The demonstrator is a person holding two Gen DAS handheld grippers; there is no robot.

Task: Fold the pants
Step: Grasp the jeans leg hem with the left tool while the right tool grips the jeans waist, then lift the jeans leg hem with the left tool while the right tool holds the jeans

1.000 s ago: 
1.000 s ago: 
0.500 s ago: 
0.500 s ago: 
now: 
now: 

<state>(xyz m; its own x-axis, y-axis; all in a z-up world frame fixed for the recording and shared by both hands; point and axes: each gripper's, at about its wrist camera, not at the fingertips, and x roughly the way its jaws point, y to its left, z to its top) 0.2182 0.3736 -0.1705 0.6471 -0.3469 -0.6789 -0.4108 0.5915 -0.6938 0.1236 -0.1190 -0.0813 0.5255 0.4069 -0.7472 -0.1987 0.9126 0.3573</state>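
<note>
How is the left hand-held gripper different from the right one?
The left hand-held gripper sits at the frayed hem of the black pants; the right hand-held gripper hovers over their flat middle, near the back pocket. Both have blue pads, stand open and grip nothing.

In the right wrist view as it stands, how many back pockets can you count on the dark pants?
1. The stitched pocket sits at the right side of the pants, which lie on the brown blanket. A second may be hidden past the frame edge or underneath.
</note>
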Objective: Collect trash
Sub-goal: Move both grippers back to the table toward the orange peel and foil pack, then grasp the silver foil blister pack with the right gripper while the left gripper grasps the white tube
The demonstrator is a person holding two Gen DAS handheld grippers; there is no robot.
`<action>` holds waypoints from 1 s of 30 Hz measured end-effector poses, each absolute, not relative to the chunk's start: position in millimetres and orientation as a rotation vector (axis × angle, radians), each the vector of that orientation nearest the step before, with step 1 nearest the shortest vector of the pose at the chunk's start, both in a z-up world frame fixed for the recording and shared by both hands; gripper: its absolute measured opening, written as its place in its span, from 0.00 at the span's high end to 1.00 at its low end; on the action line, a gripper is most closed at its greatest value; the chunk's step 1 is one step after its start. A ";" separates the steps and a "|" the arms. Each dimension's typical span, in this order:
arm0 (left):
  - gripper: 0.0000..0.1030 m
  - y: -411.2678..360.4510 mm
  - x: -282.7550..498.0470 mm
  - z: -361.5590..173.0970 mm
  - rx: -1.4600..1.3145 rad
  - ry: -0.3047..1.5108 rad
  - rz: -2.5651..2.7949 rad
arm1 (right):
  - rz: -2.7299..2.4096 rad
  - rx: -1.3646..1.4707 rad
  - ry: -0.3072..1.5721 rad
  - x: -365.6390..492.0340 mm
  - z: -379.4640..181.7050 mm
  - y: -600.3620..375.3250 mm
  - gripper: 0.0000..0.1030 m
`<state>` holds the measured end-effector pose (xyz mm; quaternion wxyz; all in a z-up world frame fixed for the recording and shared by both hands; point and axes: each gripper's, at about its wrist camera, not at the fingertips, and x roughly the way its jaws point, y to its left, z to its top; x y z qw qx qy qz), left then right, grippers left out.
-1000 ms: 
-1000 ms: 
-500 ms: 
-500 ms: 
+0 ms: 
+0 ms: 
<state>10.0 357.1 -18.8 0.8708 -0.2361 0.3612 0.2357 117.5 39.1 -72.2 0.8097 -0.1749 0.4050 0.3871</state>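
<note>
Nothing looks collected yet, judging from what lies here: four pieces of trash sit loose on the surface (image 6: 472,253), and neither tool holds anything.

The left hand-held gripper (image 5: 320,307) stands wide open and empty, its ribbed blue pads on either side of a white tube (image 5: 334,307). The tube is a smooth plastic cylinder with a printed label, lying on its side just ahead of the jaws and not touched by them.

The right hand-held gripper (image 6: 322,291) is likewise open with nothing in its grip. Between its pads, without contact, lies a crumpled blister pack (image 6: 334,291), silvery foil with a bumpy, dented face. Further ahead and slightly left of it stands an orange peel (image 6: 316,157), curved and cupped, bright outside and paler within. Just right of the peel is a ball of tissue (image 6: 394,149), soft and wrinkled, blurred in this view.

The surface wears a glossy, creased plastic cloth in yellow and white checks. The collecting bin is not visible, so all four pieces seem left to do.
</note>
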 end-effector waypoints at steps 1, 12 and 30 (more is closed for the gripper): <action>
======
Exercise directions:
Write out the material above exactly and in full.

Solution to this exercise:
The demonstrator is a person holding two Gen DAS handheld grippers; there is no robot.

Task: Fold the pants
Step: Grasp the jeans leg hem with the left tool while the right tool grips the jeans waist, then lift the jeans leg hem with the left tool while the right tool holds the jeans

1.000 s ago: 
1.000 s ago: 
0.500 s ago: 
0.500 s ago: 
now: 
now: 

<state>(xyz m; its own x-axis, y-axis; all in a z-up world frame fixed for the recording and shared by both hands; point and axes: each gripper's, at about its wrist camera, not at the fingertips, and x roughly the way its jaws point, y to its left, z to its top) 0.2182 0.3736 -0.1705 0.6471 -0.3469 -0.6789 -0.4108 0.5915 -0.6938 0.1236 -0.1190 -0.0813 0.5255 0.4069 -0.7472 -0.1987 0.9126 0.3573</state>
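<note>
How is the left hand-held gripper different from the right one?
The left hand-held gripper sits at the frayed hem of the black pants; the right hand-held gripper hovers over their flat middle, near the back pocket. Both have blue pads, stand open and grip nothing.

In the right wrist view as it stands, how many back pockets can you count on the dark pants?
1. The stitched pocket sits at the right side of the pants, which lie on the brown blanket. A second may be hidden past the frame edge or underneath.
</note>
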Objective: Collect trash
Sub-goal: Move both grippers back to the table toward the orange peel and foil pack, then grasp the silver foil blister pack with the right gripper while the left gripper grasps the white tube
The demonstrator is a person holding two Gen DAS handheld grippers; there is no robot.
`<action>` holds waypoints from 1 s of 30 Hz measured end-effector poses, each absolute, not relative to the chunk's start: position in millimetres and orientation as a rotation vector (axis × angle, radians), each the vector of that orientation nearest the step before, with step 1 nearest the shortest vector of the pose at the chunk's start, both in a z-up world frame fixed for the recording and shared by both hands; gripper: its absolute measured opening, written as its place in its span, from 0.00 at the span's high end to 1.00 at its low end; on the action line, a gripper is most closed at its greatest value; the chunk's step 1 is one step after its start. A ";" separates the steps and a "|" the arms. Each dimension's typical span, in this order:
arm0 (left):
  - gripper: 0.0000..0.1030 m
  - y: -411.2678..360.4510 mm
  - x: -282.7550..498.0470 mm
  - z: -361.5590..173.0970 mm
  - rx: -1.4600..1.3145 rad
  - ry: -0.3047..1.5108 rad
  - rz: -2.5651..2.7949 rad
arm1 (right):
  - rz: -2.7299..2.4096 rad
  - rx: -1.3646..1.4707 rad
  - ry: -0.3072..1.5721 rad
  - x: -365.6390..492.0340 mm
  - z: -379.4640..181.7050 mm
  - y: -600.3620..375.3250 mm
  - gripper: 0.0000..0.1030 m
`<state>` holds the measured end-effector pose (xyz mm; quaternion wxyz; all in a z-up world frame fixed for the recording and shared by both hands; point and axes: each gripper's, at about its wrist camera, not at the fingertips, and x roughly the way its jaws point, y to its left, z to its top; x y z qw qx qy qz), left then right, grippers left out.
-1000 ms: 
-1000 ms: 
-500 ms: 
-500 ms: 
+0 ms: 
+0 ms: 
<state>10.0 357.1 -18.8 0.8708 -0.2361 0.3612 0.2357 117.5 39.1 -72.2 0.8097 -0.1749 0.4050 0.3871</state>
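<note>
Nothing looks collected yet, judging from what lies here: four pieces of trash sit loose on the surface (image 6: 472,253), and neither tool holds anything.

The left hand-held gripper (image 5: 320,307) stands wide open and empty, its ribbed blue pads on either side of a white tube (image 5: 334,307). The tube is a smooth plastic cylinder with a printed label, lying on its side just ahead of the jaws and not touched by them.

The right hand-held gripper (image 6: 322,291) is likewise open with nothing in its grip. Between its pads, without contact, lies a crumpled blister pack (image 6: 334,291), silvery foil with a bumpy, dented face. Further ahead and slightly left of it stands an orange peel (image 6: 316,157), curved and cupped, bright outside and paler within. Just right of the peel is a ball of tissue (image 6: 394,149), soft and wrinkled, blurred in this view.

The surface wears a glossy, creased plastic cloth in yellow and white checks. The collecting bin is not visible, so all four pieces seem left to do.
</note>
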 end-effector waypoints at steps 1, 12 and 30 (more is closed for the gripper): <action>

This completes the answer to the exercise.